Rosenbaum & Rosenbaum, P.C. | August 30, 2022 | Personal Injury
If you’ve recently settled your personal injury case, you’re probably wondering how long it will take to get your money. Bills could be piling up, or you may be putting off medical treatment or surgery until you get your check.
Each case is different, but in all cases, the final personal injury check amount is determined once both parties agree on a compromise settlement or a judge has found in favor of the plaintiff. If the other party doesn’t appeal the decision, they have to cut a check for the final amount.
Once the case is concluded, both parties sign the settlement agreement, and the plaintiff also agrees to give up the right to pursue further legal action. After you’ve submitted that release, it usually takes about four to six weeks to receive your check.
However, each case is unique, and more complex cases can take longer. There could be a few different reasons why your money hasn’t arrived yet.
Questions About the Factual and Legal Matters of the Case
First, liability for the accident has to be established. If liability is hard to prove, the defendant’s lawyers may offer a low settlement, and additional expert testimony (like a doctor’s statement) may be necessary. This testimony may be used to increase your settlement offer.
Did You Include Pain and Suffering?
“Pain and suffering” is a form of non-economic damages you might be owed. It refers to the emotional and mental anguish you suffered, plus the physical pain from your injuries.
Quantifying these losses can be challenging since you cannot put a dollar amount on them. That’s why a “multiplier” is often used. This is a sliding scale that depends on the severity of the accident and the value of your economic damages.
Has Your Medical Condition Improved?
Nearly all personal injury claims are processed once the plaintiff has reached your maximum medical improvement (MMI). This can happen after you finish physical therapy or rehabilitation or once all of your surgeries are completed.

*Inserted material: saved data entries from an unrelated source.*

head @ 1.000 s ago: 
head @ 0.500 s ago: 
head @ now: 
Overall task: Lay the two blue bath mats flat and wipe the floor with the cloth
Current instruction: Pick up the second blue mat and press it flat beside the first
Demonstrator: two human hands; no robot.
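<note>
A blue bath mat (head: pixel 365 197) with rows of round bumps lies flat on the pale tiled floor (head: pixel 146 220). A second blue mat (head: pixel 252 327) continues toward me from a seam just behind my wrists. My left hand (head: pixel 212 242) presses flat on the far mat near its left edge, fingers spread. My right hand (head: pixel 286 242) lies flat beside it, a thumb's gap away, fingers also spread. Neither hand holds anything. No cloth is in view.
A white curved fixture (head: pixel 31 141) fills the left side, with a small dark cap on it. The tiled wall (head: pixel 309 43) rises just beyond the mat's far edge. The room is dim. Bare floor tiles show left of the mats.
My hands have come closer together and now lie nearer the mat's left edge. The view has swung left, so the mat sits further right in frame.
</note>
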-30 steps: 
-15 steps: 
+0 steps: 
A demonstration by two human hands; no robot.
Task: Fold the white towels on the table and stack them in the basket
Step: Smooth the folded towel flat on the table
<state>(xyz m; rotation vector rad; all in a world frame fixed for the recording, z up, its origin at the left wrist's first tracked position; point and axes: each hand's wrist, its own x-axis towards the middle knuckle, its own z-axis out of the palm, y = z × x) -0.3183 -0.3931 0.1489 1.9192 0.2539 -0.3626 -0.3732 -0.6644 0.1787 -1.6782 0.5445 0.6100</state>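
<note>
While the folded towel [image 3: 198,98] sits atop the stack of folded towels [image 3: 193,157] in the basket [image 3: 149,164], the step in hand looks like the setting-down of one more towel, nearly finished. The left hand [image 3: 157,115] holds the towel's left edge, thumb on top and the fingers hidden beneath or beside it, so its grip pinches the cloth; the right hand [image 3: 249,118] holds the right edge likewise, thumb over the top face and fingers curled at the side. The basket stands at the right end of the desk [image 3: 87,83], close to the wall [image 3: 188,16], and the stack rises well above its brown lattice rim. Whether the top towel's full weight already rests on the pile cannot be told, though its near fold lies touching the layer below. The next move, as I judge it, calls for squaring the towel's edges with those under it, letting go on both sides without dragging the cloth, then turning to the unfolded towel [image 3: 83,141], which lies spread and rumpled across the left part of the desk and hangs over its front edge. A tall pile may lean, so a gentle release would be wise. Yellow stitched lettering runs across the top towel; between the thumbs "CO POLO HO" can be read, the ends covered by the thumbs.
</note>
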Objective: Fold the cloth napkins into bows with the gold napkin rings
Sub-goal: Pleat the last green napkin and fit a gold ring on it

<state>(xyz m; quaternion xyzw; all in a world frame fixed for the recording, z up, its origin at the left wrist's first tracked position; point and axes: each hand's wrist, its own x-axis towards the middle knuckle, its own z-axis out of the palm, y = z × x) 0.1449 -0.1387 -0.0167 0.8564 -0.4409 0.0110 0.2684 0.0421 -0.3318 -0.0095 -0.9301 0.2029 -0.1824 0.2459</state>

Your personal injury lawyer will typically wait until all of your medical treatment is finished in order to get a better picture of your economic damages and ensure that your injury settlement is high enough to cover the bills.
If you settle your case before completing treatment, your opportunity for additional compensation is done. For example, if you settle the case while your leg is still in a cast, and then your doctor realizes that you will need surgery after he takes off the cast, you may not sue for further damages to cover the surgery — you must pay for that.
Is the Settlement Amount a Larger Sum?
The defendant’s insurance company won’t simply cut a six- or seven-figure check without a thorough investigation. If the settlement amount is more than six figures, the review process can take much longer than smaller settlements.
What Happens After You Sign a Settlement Release?
After the release is signed, it’s forwarded to the defendant’s insurance company. They, in turn, will review the claim and the agreement and process the claim. Again, if it’s a larger than usual amount, expect the review process to take longer. Once they’ve processed the claim, they cut a check and send it to your personal injury lawyer.
Then, the lawyer places the funds in a special escrow account. They deduct your legal fees and any other claim against your settlement, such as medical liens or other associated fees. If you took out a loan against the settlement to help pay your bills while the case was pending, your loan would also be repaid from the settlement monies.
Once all the fees are paid from the settlement, your lawyer will send you a check with the balance, along with an itemization of all deductions.